Editor | Witriyani
JAKARTA |MERDEKA1.COM – Prabowo Subianto memimpin langsung langkah tegas penyelamatan aset negara senilai Rp11,42 triliun dalam penertiban kawasan hutan tahap VI yang digelar di Kompleks Kejaksaan Agung RI, Jumat (10/4).
Dalam agenda strategis tersebut, Sjafrie Sjamsoeddin turut hadir dan menegaskan komitmen penuh pemerintah dalam menjaga aset negara, khususnya di sektor sumber daya alam (SDA).
Presiden Prabowo memberikan apresiasi tinggi kepada Satuan Tugas Penertiban Kawasan Hutan (PKH) yang dinilai berhasil menyelamatkan keuangan negara dalam jumlah signifikan.
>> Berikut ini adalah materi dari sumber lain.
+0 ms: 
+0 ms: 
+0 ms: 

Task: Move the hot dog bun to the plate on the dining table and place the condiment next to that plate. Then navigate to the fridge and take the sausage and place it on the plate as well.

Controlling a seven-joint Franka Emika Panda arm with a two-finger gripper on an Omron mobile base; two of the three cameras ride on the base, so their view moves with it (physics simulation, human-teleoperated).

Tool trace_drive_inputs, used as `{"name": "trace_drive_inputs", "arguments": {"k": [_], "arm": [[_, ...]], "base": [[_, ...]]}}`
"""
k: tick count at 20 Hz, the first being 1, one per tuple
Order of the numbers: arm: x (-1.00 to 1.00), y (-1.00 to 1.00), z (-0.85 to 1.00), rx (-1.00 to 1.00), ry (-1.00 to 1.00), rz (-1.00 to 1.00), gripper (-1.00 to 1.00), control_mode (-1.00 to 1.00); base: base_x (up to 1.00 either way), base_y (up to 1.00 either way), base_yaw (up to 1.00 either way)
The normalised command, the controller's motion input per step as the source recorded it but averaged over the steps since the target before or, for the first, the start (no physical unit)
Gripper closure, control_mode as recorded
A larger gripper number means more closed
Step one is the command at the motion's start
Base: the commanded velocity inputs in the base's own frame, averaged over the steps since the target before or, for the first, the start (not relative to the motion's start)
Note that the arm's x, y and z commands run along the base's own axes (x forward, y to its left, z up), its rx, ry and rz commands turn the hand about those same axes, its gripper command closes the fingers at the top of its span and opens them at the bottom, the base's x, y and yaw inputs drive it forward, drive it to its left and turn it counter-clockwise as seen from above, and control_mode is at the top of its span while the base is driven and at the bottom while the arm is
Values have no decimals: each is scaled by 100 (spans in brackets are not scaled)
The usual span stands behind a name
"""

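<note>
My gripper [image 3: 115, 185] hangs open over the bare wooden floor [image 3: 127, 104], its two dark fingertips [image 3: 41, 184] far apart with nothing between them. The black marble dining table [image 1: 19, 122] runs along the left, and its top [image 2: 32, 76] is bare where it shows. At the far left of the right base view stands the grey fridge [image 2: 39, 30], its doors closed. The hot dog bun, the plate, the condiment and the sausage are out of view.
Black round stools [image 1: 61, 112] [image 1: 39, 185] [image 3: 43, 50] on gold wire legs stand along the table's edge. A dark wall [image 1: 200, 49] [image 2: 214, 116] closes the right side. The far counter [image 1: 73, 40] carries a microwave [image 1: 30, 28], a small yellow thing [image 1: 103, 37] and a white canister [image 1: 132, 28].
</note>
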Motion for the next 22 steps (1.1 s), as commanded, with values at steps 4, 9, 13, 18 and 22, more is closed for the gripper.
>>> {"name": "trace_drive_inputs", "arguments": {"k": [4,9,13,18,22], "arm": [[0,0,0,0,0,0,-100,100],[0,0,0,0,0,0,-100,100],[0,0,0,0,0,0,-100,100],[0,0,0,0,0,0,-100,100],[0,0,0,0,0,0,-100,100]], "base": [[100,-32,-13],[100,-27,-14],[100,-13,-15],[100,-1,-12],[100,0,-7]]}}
Menurutnya, langkah ini merupakan bagian penting dari reformasi tata kelola SDA dan penguatan penerimaan negara.
“Ini bukti keseriusan pemerintah dalam menertibkan kawasan hutan dan mengembalikan hak negara,” tegas Prabowo.
Tak hanya soal angka fantastis, pemerintah juga berhasil menguasai kembali kawasan hutan konservasi seluas lebih dari 254.780 hektare yang kini dikembalikan ke Kementerian Kehutanan.
Selain itu, lahan hasil penertiban turut diserahkan ke Kementerian Keuangan untuk pengelolaan lanjutan demi kepentingan negara.
Kehadiran Menhan Sjafrie menjadi simbol kuat sinergi lintas sektor dalam menjaga kedaulatan aset negara, sekaligus memastikan pengelolaan sumber daya alam berjalan berkelanjutan dan berkeadilan.
Langkah ini menegaskan arah tegas pemerintah: tak ada lagi ruang bagi pelanggaran di kawasan hutan—aset negara harus kembali ke tangan negara.